(YOUR INSTRUCTIONS):
Would you repeat the listing below verbatim and drop the images?

(SUPPLIED MATERIAL):
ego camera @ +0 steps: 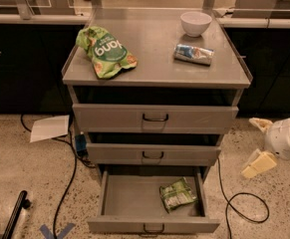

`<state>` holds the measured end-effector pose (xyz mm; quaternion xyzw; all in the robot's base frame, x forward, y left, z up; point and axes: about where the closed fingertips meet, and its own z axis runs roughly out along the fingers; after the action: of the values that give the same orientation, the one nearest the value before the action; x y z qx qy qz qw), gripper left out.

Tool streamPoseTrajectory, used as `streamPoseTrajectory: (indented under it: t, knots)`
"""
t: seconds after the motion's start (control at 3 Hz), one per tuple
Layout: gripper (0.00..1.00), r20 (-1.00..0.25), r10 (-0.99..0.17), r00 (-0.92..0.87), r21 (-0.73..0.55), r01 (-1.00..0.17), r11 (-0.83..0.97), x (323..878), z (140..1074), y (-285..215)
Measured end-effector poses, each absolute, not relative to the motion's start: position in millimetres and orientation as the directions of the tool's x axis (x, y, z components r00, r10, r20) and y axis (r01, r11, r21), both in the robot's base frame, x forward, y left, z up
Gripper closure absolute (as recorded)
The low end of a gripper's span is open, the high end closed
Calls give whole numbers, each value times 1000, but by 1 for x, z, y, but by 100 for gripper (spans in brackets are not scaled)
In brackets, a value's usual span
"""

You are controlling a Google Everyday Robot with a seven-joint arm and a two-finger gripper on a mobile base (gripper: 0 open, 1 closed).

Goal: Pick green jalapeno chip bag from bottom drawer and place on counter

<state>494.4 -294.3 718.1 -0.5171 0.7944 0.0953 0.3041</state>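
The green jalapeno chip bag (177, 194) lies flat in the right half of the open bottom drawer (129, 203), which is pulled out at the base of the grey cabinet. The counter (157, 59) is the cabinet's flat grey top. My gripper (256, 143) is at the right edge of the view, to the right of the cabinet at the height of the middle drawer, well above and right of the chip bag. Its two cream fingers (258, 164) stand spread apart and hold nothing.
On the counter lie a bigger lime-green bag (104, 51), a white bowl (196, 23) and a silver-blue foil packet (194, 54). Two upper drawers (154, 117) are closed. A white paper (50, 128) and black cables (239, 203) lie on the speckled floor.
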Motion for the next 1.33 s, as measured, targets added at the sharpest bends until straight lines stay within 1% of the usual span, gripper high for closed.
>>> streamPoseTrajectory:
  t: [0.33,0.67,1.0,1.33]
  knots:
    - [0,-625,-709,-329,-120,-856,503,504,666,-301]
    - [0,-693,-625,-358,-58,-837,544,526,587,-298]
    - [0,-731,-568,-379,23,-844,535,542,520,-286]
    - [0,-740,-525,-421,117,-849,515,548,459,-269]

(OUTPUT):
ego camera @ +0 steps: 

`<state>` holds the measured end-effector pose (xyz mm; quaternion xyzw; all in the robot's base frame, x forward, y left, z up; point and axes: about where the closed fingertips meet, and its own z axis runs roughly out along the fingers; after the action: of the values that give the same orientation, the one nearest the value before the action; x y z qx qy qz qw), gripper left out.

Tool streamPoseTrajectory, used as `streamPoseTrajectory: (indented under it: t, knots)`
"""
t: seconds after the motion's start (control at 3 Hz), one per tuple
Layout: gripper (0.00..1.00), r20 (-1.00..0.25), r10 (-0.99..0.17), r00 (-0.92..0.87), r21 (-0.73..0.55), r01 (-1.00..0.17), r11 (-0.83..0.97), x (323..878), z (140..1074), y (-285..215)
Measured end-effector poses, each absolute, not relative to the motion's start: position in millimetres and orientation as the directions of the tool's x axis (x, y, z components r00, r10, r20) and y axis (r01, r11, r21), both in the robot's base frame, x forward, y left, z up
Gripper closure absolute (as recorded)
The low end of a gripper's span is open, the high end closed
Calls give whole numbers, each value times 1000, but by 1 for x, z, y, but by 100 for gripper (spans in brackets are not scaled)
In brackets, a value's usual span
"""

You are controlling a Google Everyday Robot with a seven-joint arm and a two-finger gripper on a mobile base (gripper: 0 open, 1 closed).

Goal: Pick green jalapeno chip bag from bottom drawer and place on counter

<state>494.4 -294.3 718.1 -0.5171 0.7944 0.0953 0.3041</state>
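The green jalapeno chip bag (177, 194) lies flat in the right half of the open bottom drawer (129, 203), which is pulled out at the base of the grey cabinet. The counter (157, 59) is the cabinet's flat grey top. My gripper (256, 143) is at the right edge of the view, to the right of the cabinet at the height of the middle drawer, well above and right of the chip bag. Its two cream fingers (258, 164) stand spread apart and hold nothing.
On the counter lie a bigger lime-green bag (104, 51), a white bowl (196, 23) and a silver-blue foil packet (194, 54). Two upper drawers (154, 117) are closed. A white paper (50, 128) and black cables (239, 203) lie on the speckled floor.
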Motion for the next 1.33 s, as measured, targets added at the sharpest bends until straight lines stay within 1% of the usual span, gripper high for closed.
>>> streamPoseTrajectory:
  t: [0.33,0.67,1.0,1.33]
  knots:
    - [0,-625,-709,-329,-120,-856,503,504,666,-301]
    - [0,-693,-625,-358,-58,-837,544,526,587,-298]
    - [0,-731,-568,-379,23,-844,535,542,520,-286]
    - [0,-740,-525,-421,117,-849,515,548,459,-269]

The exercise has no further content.